Les amis du peuple marocain affirment que le transfert de 500 filles migrantes de Ceuta vers la péninsule crée un « effet d'appel »

Les amis du peuple marocain affirment que le transfert de 500 filles migrantes de Ceuta vers la péninsule crée un « effet d'appel »

MADRID, 19 août () –

L'Association des Amis du Peuple Marocain a rejeté le transfert de 500 jeunes filles migrantes de Ceuta vers la Péninsule, estimant qu'il crée un « effet d'appel ».

Cela a été clairement démontré après que le Ministère de la Jeunesse et de l'Enfance a annoncé qu'il travaillait sur un plan global d'accueil pour les mineurs migrants non accompagnés qui se trouvent à Ceuta après leur entrée massive à la fin du mois de juillet. Ainsi, le département dirigé par Sira Rego envisage parmi ses mesures le transfert de quelque 500 filles vers la péninsule, « sans qu'il soit nécessaire de transférer la tutelle aux communautés autonomes ».

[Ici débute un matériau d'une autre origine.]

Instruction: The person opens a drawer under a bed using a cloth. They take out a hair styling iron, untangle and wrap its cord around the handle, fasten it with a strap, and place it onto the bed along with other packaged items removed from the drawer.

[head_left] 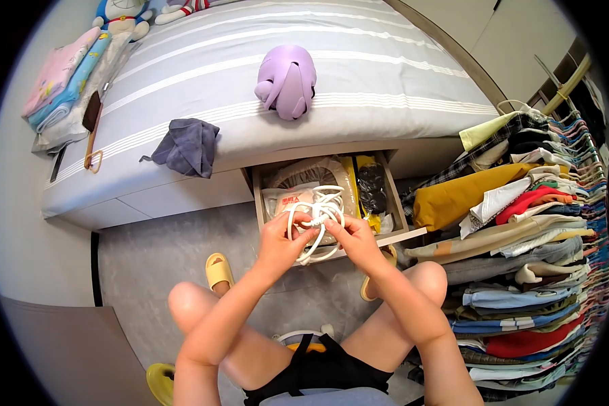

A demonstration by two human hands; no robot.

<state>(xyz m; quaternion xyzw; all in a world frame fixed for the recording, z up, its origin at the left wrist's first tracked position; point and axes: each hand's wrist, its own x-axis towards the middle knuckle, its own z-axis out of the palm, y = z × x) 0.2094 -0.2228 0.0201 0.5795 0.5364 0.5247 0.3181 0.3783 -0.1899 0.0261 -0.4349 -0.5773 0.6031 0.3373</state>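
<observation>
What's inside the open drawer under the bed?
The open beige drawer shows a brownish bundle in clear plastic, a white packet with red print, a yellow and black package. The left hand, right hand and looped white cord hide part; anything underneath is covered.

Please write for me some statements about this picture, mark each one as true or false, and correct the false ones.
1. Both the left hand and the right hand hold the white cord. True.
2. The drawer below the bed is fully shut. False: the drawer is pulled open, with packed things inside.
3. The purple helmet rests on the bed. True.
4. The grey cloth lies on the floor. False: the grey cloth lies on the bed, near its front edge.
5. The hanging clothes are on the person's left. False: the hanging clothes are on the right.
</observation>
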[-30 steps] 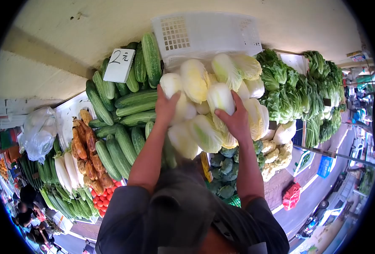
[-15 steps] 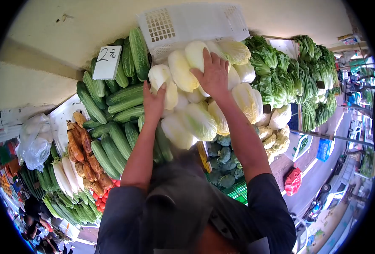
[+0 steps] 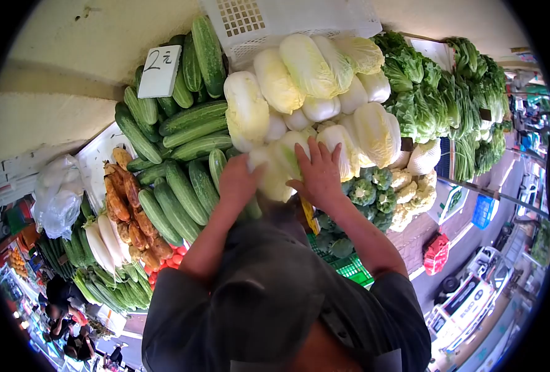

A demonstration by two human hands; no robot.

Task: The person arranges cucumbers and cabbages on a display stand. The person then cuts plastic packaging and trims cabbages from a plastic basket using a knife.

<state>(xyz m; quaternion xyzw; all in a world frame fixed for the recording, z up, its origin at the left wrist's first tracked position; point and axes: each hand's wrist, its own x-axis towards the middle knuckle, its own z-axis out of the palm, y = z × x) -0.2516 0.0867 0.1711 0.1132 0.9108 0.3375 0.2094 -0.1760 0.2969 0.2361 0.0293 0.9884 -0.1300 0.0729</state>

Dans ce sens, Alami a exhorté les autorités à procéder au rapatriement des mineurs non accompagnés restés à Ceuta. « Cela peut se faire dans le calme », ​​a-t-il déclaré.

Il a également précisé que le cadre légal accorde des pouvoirs au président de la ville autonome pour exécuter les déclarations sans nécessiter l'intervention du gouvernement central. Par ailleurs, il a affirmé que le Gouvernement du Maroc a réitéré sa totale disponibilité à collaborer et à certifier la localisation des familles des mineurs pour rendre effectif leur retour.

« Une fois que leur famille est localisée, le Maroc délivre un certificat, parce que nous avons discuté avec les autorités marocaines, ils délivrent immédiatement un certificat, un certificat confirmant que les familles de ces enfants ont été localisées et automatiquement le président de Ceuta n'a pas besoin de l'autorisation du gouvernement central », a-t-il soutenu.

De même, il a souligné l'existence d'intérêts financiers « cachés ». « On ne comprend pas, ayant la loi en main, pourquoi la loi n'est pas appliquée (…) Il y a ici des intérêts cachés, qui ressemblent plutôt à des intérêts économiques », a-t-il indiqué.